### Exercise instructions
Your answer must be an exact copy of the data below.

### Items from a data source

◇ ◇ ◇

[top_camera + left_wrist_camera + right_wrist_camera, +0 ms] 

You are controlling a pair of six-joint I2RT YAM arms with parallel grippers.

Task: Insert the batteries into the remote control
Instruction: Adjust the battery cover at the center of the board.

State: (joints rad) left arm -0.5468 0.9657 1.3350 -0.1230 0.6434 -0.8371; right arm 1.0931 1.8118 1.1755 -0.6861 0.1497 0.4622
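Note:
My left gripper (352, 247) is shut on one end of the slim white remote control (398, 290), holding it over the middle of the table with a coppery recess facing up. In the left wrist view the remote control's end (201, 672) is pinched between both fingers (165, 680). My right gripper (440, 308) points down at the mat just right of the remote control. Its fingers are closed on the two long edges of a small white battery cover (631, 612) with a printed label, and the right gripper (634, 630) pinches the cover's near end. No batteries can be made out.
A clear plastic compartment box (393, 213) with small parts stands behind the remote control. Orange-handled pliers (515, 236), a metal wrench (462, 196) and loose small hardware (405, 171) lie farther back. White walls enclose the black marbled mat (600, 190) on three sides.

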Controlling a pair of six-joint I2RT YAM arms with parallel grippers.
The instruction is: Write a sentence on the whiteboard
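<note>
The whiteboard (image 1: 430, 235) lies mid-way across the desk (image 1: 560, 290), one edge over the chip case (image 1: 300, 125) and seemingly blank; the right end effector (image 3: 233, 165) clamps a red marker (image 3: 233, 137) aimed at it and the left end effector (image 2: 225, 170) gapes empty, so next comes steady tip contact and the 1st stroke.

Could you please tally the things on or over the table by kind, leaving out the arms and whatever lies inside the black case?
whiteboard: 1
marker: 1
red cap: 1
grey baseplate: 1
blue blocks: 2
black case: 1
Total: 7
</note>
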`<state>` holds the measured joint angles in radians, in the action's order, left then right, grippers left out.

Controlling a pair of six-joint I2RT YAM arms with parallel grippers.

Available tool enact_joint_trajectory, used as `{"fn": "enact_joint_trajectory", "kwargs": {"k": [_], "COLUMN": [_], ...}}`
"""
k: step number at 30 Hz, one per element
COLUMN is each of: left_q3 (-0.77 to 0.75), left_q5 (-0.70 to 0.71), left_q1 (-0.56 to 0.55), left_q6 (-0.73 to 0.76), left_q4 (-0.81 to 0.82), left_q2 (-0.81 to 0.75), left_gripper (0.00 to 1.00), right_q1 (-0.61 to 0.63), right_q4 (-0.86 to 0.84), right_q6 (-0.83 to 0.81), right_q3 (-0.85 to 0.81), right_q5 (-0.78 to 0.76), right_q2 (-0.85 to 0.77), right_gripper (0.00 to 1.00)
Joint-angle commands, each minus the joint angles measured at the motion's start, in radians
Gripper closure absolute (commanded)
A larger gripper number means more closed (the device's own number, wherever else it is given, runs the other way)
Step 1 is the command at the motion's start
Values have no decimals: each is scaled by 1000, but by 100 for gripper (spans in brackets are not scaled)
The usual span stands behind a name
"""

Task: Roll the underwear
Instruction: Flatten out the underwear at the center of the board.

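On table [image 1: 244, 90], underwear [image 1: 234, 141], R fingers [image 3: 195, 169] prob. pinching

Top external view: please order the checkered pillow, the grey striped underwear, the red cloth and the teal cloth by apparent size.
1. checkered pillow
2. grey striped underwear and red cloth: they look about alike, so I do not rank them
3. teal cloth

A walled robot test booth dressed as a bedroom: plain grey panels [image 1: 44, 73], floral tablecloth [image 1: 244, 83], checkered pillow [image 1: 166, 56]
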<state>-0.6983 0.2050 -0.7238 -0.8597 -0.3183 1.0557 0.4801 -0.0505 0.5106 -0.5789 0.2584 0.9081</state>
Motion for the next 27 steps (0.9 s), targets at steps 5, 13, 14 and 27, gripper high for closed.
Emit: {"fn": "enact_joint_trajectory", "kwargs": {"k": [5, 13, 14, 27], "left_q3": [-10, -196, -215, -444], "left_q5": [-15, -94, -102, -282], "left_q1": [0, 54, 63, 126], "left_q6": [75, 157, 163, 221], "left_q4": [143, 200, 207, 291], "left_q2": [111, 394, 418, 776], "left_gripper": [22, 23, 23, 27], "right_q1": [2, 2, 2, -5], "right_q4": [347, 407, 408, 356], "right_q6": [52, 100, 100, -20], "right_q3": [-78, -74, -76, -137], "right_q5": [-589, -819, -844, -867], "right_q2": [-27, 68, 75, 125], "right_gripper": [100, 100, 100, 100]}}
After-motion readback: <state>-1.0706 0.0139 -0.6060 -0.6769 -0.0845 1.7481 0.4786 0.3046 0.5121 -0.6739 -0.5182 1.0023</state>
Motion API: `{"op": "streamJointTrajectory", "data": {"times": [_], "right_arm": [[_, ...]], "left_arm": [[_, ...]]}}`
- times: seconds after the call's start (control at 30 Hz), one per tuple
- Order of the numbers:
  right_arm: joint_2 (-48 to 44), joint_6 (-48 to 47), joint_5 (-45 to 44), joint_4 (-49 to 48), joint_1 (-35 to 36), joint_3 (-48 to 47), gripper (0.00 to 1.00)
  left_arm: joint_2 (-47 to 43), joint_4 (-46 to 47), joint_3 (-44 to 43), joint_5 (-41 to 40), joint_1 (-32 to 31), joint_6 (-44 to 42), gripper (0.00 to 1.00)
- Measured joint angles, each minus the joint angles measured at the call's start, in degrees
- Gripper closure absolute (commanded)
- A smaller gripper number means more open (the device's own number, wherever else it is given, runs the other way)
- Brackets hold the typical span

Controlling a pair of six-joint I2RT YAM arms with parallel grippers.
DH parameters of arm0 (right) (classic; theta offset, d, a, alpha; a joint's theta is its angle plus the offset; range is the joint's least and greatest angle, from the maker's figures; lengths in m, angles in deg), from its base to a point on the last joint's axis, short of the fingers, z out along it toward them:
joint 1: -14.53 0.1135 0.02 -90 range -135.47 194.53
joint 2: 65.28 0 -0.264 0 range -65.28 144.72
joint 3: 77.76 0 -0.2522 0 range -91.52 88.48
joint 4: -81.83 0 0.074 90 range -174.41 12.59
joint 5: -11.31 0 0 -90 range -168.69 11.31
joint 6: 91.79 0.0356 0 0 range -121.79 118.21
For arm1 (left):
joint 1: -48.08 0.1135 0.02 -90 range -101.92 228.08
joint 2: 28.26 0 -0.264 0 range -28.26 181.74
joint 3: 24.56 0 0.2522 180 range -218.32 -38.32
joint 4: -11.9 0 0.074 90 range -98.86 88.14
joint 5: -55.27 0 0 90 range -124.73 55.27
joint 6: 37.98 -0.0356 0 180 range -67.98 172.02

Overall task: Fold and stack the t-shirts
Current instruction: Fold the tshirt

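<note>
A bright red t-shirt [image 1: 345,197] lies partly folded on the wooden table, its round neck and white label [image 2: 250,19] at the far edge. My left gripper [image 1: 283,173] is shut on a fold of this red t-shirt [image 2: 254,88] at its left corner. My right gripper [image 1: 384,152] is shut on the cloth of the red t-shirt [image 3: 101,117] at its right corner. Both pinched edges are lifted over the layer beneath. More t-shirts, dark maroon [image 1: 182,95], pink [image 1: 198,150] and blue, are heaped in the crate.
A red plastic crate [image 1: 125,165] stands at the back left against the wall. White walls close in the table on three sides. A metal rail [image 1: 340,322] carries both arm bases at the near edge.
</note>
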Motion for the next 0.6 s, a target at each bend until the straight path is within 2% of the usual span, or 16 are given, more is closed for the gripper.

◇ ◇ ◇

### Response area
[top_camera + left_wrist_camera + right_wrist_camera, +0 ms] 

You are controlling a pair of six-joint I2RT YAM arms with parallel grippers.

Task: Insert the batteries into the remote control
Instruction: Adjust the battery cover at the center of the board.

State: (joints rad) left arm -0.5468 0.9657 1.3350 -0.1230 0.6434 -0.8371; right arm 1.0931 1.8118 1.1755 -0.6861 0.1497 0.4622
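Note:
My left gripper (352, 247) is shut on one end of the slim white remote control (398, 290), holding it over the middle of the table with a coppery recess facing up. In the left wrist view the remote control's end (201, 672) is pinched between both fingers (165, 680). My right gripper (440, 308) points down at the mat just right of the remote control. Its fingers are closed on the two long edges of a small white battery cover (631, 612) with a printed label, and the right gripper (634, 630) pinches the cover's near end. No batteries can be made out.
A clear plastic compartment box (393, 213) with small parts stands behind the remote control. Orange-handled pliers (515, 236), a metal wrench (462, 196) and loose small hardware (405, 171) lie farther back. White walls enclose the black marbled mat (600, 190) on three sides.
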
Controlling a pair of six-joint I2RT YAM arms with parallel grippers.
The instruction is: Write a sentence on the whiteboard
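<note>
The whiteboard (image 1: 430, 235) lies mid-way across the desk (image 1: 560, 290), one edge over the chip case (image 1: 300, 125) and seemingly blank; the right end effector (image 3: 233, 165) clamps a red marker (image 3: 233, 137) aimed at it and the left end effector (image 2: 225, 170) gapes empty, so next comes steady tip contact and the 1st stroke.

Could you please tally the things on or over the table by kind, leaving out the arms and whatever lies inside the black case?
whiteboard: 1
marker: 1
red cap: 1
grey baseplate: 1
blue blocks: 2
black case: 1
Total: 7
</note>
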`<state>` holds the measured joint angles in radians, in the action's order, left then right, grippers left out.

Controlling a pair of six-joint I2RT YAM arms with parallel grippers.

Available tool enact_joint_trajectory, used as `{"fn": "enact_joint_trajectory", "kwargs": {"k": [_], "COLUMN": [_], ...}}`
"""
k: step number at 30 Hz, one per element
COLUMN is each of: left_q3 (-0.77 to 0.75), left_q5 (-0.70 to 0.71), left_q1 (-0.56 to 0.55), left_q6 (-0.73 to 0.76), left_q4 (-0.81 to 0.82), left_q2 (-0.81 to 0.75), left_gripper (0.00 to 1.00), right_q1 (-0.61 to 0.63), right_q4 (-0.86 to 0.84), right_q6 (-0.83 to 0.81), right_q3 (-0.85 to 0.81), right_q5 (-0.78 to 0.76), right_q2 (-0.85 to 0.77), right_gripper (0.00 to 1.00)
Joint-angle commands, each minus the joint angles measured at the motion's start, in radians
Gripper closure absolute (commanded)
A larger gripper number means more closed (the device's own number, wherever else it is given, runs the other way)
Step 1 is the command at the motion's start
Values have no decimals: each is scaled by 1000, but by 100 for gripper (spans in brackets are not scaled)
The usual span stands behind a name
"""

Task: Roll the underwear
Instruction: Flatten out the underwear at the center of the board.

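On table [image 1: 244, 90], underwear [image 1: 234, 141], R fingers [image 3: 195, 169] prob. pinching

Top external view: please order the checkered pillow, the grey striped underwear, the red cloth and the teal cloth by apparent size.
1. checkered pillow
2. grey striped underwear and red cloth: they look about alike, so I do not rank them
3. teal cloth

A walled robot test booth dressed as a bedroom: plain grey panels [image 1: 44, 73], floral tablecloth [image 1: 244, 83], checkered pillow [image 1: 166, 56]
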<state>-0.6983 0.2050 -0.7238 -0.8597 -0.3183 1.0557 0.4801 -0.0505 0.5106 -0.5789 0.2584 0.9081</state>
Motion for the next 27 steps (0.9 s), targets at steps 5, 13, 14 and 27, gripper high for closed.
Emit: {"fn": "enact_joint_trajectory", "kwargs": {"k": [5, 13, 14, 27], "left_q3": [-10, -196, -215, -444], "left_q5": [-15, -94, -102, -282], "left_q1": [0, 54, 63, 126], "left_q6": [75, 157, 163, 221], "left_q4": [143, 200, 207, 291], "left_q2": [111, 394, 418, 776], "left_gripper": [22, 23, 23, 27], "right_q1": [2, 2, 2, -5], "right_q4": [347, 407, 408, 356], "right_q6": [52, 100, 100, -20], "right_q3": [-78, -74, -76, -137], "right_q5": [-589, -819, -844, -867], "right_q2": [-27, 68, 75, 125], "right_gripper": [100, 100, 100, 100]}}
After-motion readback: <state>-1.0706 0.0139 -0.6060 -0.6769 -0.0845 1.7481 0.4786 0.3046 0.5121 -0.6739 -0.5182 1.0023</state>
Motion API: `{"op": "streamJointTrajectory", "data": {"times": [_], "right_arm": [[_, ...]], "left_arm": [[_, ...]]}}`
- times: seconds after the call's start (control at 30 Hz), one per tuple
- Order of the numbers:
  right_arm: joint_2 (-48 to 44), joint_6 (-48 to 47), joint_5 (-45 to 44), joint_4 (-49 to 48), joint_1 (-35 to 36), joint_3 (-48 to 47), gripper (0.00 to 1.00)
  left_arm: joint_2 (-47 to 43), joint_4 (-46 to 47), joint_3 (-44 to 43), joint_5 (-41 to 40), joint_1 (-32 to 31), joint_6 (-44 to 42), gripper (0.00 to 1.00)
- Measured joint angles, each minus the joint angles measured at the call's start, in degrees
- Gripper closure absolute (commanded)
- A smaller gripper number means more open (the device's own number, wherever else it is given, runs the other way)
- Brackets hold the typical span

Controlling a pair of six-joint I2RT YAM arms with parallel grippers.
DH parameters of arm0 (right) (classic; theta offset, d, a, alpha; a joint's theta is its angle plus the offset; range is the joint's least and greatest angle, from the maker's figures; lengths in m, angles in deg), from its base to a point on the last joint's axis, short of the fingers, z out along it toward them:
joint 1: -14.53 0.1135 0.02 -90 range -135.47 194.53
joint 2: 65.28 0 -0.264 0 range -65.28 144.72
joint 3: 77.76 0 -0.2522 0 range -91.52 88.48
joint 4: -81.83 0 0.074 90 range -174.41 12.59
joint 5: -11.31 0 0 -90 range -168.69 11.31
joint 6: 91.79 0.0356 0 0 range -121.79 118.21
For arm1 (left):
joint 1: -48.08 0.1135 0.02 -90 range -101.92 228.08
joint 2: 28.26 0 -0.264 0 range -28.26 181.74
joint 3: 24.56 0 0.2522 180 range -218.32 -38.32
joint 4: -11.9 0 0.074 90 range -98.86 88.14
joint 5: -55.27 0 0 90 range -124.73 55.27
joint 6: 37.98 -0.0356 0 180 range -67.98 172.02

Overall task: Fold and stack the t-shirts
Current instruction: Fold the tshirt

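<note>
A bright red t-shirt [image 1: 345,197] lies partly folded on the wooden table, its round neck and white label [image 2: 250,19] at the far edge. My left gripper [image 1: 283,173] is shut on a fold of this red t-shirt [image 2: 254,88] at its left corner. My right gripper [image 1: 384,152] is shut on the cloth of the red t-shirt [image 3: 101,117] at its right corner. Both pinched edges are lifted over the layer beneath. More t-shirts, dark maroon [image 1: 182,95], pink [image 1: 198,150] and blue, are heaped in the crate.
A red plastic crate [image 1: 125,165] stands at the back left against the wall. White walls close in the table on three sides. A metal rail [image 1: 340,322] carries both arm bases at the near edge.
</note>
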Motion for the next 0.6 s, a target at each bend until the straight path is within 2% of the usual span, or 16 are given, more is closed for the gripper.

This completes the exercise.